Uhuru Kenyatta and his deputy, William Ruto, ascended to Kenya’s presidency in March 2013. This followed a contested poll that they won with a slim majority of 50.3% of the votes cast.
They took office shortly after the promulgation of Kenya’s progressive constitution in 2010. That gave them a unique responsibility of providing leadership on its implementation and entrenchment.
Article 43 of the new constitution covers economic and social rights. It confers every citizen rights to the “highest attainable standard” of health and access to reasonable standards of housing and sanitation. It also calls for access to adequate food of “acceptable” quality, clean and safe water, social security, and education.
As Kenyatta and Ruto’s second term comes to a close, it is important to establish the extent to which they have lived up to these constitutional expectations.
During the second term of their presidency (2017-2022), Uhuru and Ruto’s government has focused economic strategy on core aspects of Kenya’s Vision 2030, labelled the Big 4 Agenda.
The strategy rested on four pillars.
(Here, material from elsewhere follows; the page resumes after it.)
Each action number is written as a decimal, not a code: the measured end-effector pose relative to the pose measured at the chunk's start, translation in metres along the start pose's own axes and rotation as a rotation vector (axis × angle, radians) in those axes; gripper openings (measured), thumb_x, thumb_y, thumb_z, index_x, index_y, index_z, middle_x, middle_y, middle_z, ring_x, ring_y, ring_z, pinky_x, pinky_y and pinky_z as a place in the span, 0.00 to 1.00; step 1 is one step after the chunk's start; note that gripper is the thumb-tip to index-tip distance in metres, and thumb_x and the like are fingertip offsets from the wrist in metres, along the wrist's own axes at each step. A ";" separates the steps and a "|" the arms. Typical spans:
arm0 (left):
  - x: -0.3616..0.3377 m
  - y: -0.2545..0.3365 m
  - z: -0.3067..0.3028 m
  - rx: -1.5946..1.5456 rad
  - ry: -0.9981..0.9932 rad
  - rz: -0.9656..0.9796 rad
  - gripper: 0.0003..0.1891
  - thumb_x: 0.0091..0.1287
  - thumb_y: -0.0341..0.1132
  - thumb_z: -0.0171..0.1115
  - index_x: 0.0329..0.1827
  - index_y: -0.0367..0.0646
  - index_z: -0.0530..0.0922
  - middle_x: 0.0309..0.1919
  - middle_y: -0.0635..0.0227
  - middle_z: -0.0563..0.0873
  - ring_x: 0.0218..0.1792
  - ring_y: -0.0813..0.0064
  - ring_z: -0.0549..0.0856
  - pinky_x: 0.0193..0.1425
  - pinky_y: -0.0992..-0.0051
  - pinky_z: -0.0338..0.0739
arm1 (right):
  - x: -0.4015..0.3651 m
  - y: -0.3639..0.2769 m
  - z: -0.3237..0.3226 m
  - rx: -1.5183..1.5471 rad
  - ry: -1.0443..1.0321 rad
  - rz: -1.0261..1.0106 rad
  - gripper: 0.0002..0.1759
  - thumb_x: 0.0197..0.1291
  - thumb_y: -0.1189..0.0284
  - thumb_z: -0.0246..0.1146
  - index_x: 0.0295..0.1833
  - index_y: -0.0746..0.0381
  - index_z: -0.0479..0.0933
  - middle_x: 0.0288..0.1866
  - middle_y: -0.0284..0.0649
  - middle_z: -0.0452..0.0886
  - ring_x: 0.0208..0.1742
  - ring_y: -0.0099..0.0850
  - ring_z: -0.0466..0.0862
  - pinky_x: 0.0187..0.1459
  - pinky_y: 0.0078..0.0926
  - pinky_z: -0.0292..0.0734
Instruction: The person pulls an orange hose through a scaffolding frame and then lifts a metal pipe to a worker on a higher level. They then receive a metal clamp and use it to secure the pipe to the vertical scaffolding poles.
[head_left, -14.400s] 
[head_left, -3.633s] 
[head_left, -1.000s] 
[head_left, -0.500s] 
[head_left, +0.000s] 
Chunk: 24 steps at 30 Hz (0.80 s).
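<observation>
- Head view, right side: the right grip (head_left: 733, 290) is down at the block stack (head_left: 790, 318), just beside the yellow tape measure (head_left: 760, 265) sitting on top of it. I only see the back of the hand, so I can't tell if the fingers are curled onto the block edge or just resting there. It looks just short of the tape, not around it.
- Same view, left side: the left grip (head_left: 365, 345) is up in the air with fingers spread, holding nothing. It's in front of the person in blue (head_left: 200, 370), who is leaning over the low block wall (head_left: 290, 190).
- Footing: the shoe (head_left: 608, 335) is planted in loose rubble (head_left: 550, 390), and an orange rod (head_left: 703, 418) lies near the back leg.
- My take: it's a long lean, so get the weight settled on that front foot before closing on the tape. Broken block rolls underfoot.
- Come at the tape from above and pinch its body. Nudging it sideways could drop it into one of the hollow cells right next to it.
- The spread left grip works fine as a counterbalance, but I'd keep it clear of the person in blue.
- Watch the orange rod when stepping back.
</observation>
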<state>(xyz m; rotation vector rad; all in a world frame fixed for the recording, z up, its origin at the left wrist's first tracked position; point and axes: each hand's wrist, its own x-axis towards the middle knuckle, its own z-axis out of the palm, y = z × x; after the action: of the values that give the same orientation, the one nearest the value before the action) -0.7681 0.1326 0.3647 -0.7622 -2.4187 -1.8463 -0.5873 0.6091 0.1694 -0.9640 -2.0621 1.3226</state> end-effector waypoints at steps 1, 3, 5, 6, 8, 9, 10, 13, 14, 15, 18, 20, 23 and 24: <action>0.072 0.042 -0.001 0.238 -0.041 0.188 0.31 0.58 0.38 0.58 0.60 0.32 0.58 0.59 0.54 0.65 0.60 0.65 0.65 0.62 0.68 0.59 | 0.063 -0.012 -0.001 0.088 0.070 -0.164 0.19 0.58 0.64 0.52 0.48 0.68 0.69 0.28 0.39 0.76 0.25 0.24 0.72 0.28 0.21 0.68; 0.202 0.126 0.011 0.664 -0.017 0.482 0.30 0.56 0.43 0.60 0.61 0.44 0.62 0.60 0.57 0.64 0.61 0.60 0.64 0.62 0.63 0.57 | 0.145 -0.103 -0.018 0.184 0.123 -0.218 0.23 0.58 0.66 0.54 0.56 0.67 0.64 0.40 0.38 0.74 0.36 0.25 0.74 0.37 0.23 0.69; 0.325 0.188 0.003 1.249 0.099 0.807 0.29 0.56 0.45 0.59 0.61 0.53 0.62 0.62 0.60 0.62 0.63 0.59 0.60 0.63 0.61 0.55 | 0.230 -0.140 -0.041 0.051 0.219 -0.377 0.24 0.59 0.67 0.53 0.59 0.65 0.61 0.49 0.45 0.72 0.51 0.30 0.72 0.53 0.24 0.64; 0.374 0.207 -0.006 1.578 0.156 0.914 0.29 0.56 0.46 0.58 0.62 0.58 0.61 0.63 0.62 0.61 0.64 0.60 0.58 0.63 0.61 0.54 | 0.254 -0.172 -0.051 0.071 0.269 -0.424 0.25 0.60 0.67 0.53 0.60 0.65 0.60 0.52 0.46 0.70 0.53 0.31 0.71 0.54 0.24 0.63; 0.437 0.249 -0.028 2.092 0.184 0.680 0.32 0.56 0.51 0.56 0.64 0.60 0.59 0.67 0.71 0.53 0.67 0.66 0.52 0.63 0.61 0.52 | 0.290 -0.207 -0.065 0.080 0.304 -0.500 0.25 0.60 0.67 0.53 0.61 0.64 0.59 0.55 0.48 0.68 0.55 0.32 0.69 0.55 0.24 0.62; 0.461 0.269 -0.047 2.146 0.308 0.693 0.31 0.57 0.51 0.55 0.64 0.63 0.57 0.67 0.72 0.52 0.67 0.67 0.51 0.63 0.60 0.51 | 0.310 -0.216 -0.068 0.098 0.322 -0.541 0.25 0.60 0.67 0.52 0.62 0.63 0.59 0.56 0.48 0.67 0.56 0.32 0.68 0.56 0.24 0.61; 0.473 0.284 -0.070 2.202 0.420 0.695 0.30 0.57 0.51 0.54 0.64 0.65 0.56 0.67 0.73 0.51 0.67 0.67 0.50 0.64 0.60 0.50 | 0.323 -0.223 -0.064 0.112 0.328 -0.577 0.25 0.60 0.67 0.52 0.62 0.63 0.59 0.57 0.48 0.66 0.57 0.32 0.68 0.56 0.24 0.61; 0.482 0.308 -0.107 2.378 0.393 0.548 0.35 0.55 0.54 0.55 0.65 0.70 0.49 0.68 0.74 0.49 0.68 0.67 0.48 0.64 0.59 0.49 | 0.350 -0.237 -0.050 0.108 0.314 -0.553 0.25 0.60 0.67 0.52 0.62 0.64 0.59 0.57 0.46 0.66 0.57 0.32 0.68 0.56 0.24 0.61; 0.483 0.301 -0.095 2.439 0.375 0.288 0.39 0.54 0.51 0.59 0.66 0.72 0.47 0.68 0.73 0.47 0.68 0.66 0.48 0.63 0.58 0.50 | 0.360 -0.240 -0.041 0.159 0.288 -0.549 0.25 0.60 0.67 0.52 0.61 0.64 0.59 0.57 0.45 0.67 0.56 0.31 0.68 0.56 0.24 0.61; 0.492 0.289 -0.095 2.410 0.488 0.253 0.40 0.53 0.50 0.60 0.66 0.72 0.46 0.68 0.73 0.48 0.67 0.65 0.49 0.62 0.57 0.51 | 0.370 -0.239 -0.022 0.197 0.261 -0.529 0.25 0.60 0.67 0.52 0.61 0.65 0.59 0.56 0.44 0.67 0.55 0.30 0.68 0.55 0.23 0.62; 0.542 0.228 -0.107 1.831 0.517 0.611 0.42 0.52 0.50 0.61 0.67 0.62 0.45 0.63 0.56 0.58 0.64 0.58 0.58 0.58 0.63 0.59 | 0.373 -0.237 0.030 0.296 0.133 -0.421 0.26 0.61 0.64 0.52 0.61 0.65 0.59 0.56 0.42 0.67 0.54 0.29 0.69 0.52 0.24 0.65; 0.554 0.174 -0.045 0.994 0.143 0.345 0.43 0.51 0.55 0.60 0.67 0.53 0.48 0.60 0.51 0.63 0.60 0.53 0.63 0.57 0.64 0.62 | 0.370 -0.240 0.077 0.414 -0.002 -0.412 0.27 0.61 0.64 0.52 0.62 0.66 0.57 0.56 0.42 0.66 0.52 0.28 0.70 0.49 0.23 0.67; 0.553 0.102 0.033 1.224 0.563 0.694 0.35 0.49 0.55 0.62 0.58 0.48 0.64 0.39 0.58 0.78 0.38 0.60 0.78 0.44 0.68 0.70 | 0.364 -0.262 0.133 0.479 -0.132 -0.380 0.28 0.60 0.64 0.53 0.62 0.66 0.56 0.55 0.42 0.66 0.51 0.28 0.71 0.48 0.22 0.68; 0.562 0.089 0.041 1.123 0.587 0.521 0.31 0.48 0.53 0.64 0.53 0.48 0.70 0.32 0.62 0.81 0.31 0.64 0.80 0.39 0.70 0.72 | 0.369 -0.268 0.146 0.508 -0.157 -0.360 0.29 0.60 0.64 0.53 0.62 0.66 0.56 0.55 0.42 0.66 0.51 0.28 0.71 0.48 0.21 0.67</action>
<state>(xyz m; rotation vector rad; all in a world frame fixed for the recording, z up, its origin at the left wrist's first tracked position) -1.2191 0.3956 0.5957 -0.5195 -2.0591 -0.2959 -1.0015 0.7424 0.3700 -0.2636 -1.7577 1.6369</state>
These were food security, affordable housing, universal health care, and manufacturing and job creation. Through it, the government sought to implement projects and policies aimed at accelerating economic growth and transforming lives.
Despite these grand plans, in my view, the government’s economic performance has been a mixed bag.
On the positive side, the outgoing government boasts of infrastructure projects in sectors such as roads and water. Examples include the completed Nairobi Express Way and over 2000 dams that are at various stages of construction.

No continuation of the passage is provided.